Give back the listing in full and exactly, leaving out the images.
_____
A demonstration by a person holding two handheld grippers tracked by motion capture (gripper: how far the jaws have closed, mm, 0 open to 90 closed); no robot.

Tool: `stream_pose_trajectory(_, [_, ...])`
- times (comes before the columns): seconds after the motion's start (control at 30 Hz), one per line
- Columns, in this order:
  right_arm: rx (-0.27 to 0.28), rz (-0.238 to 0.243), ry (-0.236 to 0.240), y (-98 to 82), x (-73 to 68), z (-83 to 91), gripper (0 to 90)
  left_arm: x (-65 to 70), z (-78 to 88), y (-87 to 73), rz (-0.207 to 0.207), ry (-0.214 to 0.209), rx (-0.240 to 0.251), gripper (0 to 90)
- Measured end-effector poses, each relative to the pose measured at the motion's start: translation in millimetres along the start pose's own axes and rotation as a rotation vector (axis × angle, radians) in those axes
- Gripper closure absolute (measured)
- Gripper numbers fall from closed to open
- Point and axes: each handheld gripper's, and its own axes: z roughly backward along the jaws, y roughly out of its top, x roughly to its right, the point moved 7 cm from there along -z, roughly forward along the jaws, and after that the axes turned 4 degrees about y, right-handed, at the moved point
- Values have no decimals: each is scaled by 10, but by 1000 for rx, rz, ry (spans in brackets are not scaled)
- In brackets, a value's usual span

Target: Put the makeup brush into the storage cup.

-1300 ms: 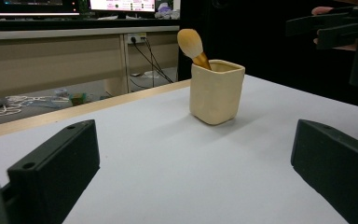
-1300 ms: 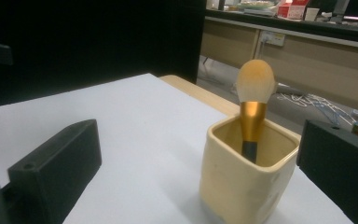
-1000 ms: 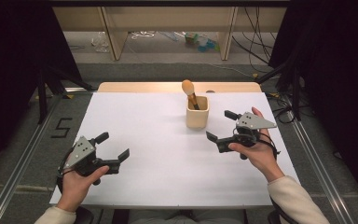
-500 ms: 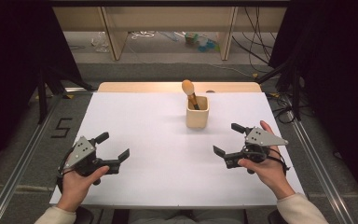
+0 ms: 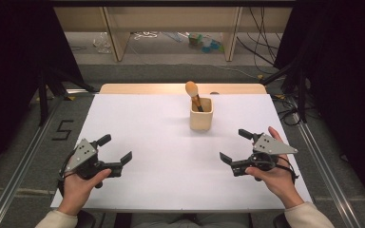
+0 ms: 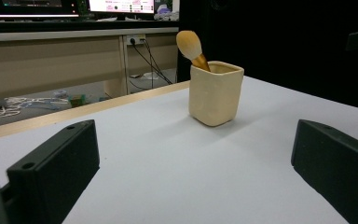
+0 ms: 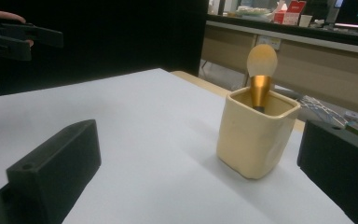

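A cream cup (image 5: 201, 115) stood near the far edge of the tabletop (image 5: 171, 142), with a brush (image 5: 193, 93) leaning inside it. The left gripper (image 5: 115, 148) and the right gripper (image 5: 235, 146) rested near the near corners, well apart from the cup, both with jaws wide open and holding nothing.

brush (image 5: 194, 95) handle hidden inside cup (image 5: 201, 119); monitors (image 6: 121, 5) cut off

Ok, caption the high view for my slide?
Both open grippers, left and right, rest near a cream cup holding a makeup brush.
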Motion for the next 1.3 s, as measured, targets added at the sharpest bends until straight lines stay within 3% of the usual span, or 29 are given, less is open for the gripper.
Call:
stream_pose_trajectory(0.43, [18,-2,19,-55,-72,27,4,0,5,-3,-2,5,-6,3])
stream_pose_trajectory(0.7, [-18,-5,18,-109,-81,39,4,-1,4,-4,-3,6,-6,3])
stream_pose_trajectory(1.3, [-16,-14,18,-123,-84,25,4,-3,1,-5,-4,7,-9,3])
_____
### Answer below
A demonstration by a person holding two handheld grippers tracked by motion capture (gripper: how far the jaws have closed, mm, 0 open to 90 closed); no robot.

Tool: `stream_pose_trajectory(_, [_, ...])`
- times (comes before the columns): seconds after the motion's start (control at 30 Hz), one per line
- Columns, in this order:
  right_arm: rx (-0.27 to 0.28), rz (-0.238 to 0.243), ry (-0.236 to 0.240), y (-98 to 82), x (-73 to 68), z (-83 to 91), gripper (0 to 90)
  left_arm: x (-65 to 70), z (-78 to 88), y (-87 to 73), rz (-0.207 to 0.207), ry (-0.214 to 0.209), rx (-0.240 to 0.251), gripper (0 to 90)
- Measured end-effector poses, each relative to the pose measured at the motion's start: translation in millimetres along the start pose's own axes and rotation as a rotation vector (axis × angle, radians) in those axes
- Gripper closure absolute (measured)
- Gripper numbers fall from closed to open
- Point and axes: each handheld gripper's, and its own axes: z roughly backward along the jaws, y roughly out of its top, x roughly to its right, the point moved 7 cm from there along -z, roughly forward along the jaws, and after that the axes turned 4 degrees about y, right-handed, at the moved point
- Values have no decimals: each is scaled by 10, but by 1000 for rx, rz, ry (spans in brackets are not scaled)
- In brackets, a value's usual span

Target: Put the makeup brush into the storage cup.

-1300 ms: 
-1300 ms: 
-1000 ms: 
-500 ms: 
+0 ms: 
+0 ms: 
+0 ms: 

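A cream cup (image 5: 201, 115) stood near the far edge of the tabletop (image 5: 171, 142), with a brush (image 5: 193, 93) leaning inside it. The left gripper (image 5: 115, 148) and the right gripper (image 5: 235, 146) rested near the near corners, well apart from the cup, both with jaws wide open and holding nothing.

brush (image 5: 194, 95) handle hidden inside cup (image 5: 201, 119); monitors (image 6: 121, 5) cut off

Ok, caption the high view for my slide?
Both open grippers, left and right, rest near a cream cup holding a makeup brush.
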Motion for the next 1.3 s, as measured, targets added at the sharpest bends until straight lines stay within 3% of the usual span, or 29 are given, less is open for the gripper.
Call:
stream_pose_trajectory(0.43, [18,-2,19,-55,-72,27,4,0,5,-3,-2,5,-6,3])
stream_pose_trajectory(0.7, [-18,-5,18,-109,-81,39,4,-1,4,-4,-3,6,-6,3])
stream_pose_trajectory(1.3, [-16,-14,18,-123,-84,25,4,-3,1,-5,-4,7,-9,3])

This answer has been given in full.